→ **Directions for this task**: In the entries below, tally the lines that contain the string "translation", then state that number alone.

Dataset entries
------------------------

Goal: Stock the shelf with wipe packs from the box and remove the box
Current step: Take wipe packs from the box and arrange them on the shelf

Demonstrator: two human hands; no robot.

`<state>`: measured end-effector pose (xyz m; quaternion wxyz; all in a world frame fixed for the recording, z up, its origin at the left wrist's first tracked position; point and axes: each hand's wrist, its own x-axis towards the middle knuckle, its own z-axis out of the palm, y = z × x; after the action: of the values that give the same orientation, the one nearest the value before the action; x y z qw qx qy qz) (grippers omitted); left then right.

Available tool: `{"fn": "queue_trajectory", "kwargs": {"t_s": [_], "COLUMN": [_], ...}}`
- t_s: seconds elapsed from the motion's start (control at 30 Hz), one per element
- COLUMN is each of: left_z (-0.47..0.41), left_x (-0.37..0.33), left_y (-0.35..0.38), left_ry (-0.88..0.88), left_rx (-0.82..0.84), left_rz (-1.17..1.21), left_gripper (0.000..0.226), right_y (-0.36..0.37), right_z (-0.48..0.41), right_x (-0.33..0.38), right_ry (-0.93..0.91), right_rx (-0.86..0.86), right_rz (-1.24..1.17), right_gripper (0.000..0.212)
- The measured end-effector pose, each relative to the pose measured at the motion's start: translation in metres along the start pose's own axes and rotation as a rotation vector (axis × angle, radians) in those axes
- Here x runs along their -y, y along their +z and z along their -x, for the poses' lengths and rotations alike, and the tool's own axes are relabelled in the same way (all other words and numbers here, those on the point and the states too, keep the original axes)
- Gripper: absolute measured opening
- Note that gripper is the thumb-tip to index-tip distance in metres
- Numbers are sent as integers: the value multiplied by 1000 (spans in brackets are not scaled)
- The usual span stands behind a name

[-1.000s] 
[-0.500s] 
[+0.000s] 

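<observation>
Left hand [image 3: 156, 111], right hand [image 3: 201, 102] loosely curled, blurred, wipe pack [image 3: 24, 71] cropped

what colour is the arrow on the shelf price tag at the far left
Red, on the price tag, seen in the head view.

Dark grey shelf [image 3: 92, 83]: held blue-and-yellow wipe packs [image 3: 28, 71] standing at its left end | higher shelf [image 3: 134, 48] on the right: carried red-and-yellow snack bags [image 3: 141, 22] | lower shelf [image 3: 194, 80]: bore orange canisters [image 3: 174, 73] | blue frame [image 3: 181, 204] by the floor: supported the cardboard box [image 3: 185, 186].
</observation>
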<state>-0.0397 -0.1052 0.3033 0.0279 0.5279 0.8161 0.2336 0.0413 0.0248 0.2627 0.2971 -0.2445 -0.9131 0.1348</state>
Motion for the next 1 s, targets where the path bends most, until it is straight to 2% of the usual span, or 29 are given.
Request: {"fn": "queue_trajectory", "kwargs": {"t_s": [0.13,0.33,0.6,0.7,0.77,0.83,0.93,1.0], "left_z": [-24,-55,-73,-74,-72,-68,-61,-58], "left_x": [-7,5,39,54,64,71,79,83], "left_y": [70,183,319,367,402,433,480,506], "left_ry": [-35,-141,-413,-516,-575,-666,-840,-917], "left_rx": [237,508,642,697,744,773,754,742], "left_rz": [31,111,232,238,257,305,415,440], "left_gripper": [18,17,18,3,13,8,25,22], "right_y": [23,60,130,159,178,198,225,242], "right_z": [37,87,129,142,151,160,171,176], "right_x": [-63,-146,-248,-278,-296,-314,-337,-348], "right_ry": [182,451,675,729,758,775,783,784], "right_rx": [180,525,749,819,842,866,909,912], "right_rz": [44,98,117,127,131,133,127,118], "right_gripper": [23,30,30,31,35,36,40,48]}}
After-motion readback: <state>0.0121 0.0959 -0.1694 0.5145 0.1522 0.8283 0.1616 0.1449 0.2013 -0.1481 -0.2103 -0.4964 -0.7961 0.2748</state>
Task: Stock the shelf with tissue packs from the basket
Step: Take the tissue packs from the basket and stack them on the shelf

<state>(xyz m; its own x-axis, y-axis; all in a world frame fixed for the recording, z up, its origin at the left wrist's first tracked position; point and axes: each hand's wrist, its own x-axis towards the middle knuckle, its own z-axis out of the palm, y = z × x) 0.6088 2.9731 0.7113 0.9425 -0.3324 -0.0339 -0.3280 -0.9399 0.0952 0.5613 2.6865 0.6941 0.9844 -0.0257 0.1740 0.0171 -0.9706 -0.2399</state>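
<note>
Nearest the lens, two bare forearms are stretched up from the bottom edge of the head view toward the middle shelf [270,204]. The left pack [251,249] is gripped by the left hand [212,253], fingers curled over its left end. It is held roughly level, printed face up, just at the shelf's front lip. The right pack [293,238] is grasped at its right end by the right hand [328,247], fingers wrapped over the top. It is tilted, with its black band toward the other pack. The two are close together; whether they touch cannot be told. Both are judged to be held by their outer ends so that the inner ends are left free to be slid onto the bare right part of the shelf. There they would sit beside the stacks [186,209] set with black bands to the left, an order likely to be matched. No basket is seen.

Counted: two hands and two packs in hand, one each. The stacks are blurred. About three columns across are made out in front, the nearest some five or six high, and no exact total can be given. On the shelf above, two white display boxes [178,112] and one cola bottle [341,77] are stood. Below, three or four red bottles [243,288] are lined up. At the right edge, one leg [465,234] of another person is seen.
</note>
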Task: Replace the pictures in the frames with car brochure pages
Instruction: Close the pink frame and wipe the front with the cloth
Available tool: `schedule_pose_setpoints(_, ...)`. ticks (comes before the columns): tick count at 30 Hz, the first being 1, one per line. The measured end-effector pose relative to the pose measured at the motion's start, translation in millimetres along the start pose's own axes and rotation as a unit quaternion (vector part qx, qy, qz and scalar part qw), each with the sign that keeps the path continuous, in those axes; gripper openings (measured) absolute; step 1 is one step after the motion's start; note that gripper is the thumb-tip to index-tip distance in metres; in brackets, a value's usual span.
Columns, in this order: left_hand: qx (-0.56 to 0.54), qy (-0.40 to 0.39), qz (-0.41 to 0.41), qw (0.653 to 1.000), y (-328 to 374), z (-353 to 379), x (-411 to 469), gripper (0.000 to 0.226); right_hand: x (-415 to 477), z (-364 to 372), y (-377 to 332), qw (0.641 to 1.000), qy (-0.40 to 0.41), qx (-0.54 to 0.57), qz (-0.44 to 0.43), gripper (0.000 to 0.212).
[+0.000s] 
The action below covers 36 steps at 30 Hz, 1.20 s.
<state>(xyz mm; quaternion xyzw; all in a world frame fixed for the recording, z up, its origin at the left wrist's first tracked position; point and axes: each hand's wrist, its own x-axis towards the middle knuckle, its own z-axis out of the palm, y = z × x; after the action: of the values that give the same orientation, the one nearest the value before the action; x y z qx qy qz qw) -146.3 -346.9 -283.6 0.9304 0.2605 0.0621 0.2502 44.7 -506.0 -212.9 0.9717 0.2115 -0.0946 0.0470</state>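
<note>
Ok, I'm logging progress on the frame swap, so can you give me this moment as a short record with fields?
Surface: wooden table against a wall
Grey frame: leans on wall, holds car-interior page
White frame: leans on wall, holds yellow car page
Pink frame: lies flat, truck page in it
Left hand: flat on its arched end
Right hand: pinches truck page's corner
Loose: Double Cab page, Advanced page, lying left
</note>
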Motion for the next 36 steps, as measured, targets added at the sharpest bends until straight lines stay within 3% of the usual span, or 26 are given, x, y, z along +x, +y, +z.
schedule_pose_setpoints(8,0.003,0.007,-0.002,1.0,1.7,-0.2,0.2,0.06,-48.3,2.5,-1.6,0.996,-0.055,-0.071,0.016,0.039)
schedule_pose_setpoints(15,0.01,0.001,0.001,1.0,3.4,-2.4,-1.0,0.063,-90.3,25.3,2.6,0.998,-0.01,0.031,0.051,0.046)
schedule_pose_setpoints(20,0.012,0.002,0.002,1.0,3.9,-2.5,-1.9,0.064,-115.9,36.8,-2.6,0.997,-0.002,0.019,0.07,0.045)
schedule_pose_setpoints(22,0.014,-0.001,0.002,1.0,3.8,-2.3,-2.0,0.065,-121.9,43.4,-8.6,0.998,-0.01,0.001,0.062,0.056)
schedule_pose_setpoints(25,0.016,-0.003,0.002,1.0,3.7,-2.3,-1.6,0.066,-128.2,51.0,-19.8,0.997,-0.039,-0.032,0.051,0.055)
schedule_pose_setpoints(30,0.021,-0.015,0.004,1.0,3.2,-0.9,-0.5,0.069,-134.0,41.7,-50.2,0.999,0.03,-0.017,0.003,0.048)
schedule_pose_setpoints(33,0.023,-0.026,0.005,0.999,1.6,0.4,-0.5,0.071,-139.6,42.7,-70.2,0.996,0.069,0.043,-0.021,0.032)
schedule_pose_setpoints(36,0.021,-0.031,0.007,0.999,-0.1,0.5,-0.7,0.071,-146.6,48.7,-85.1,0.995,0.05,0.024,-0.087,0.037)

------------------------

→ **Response area**: 2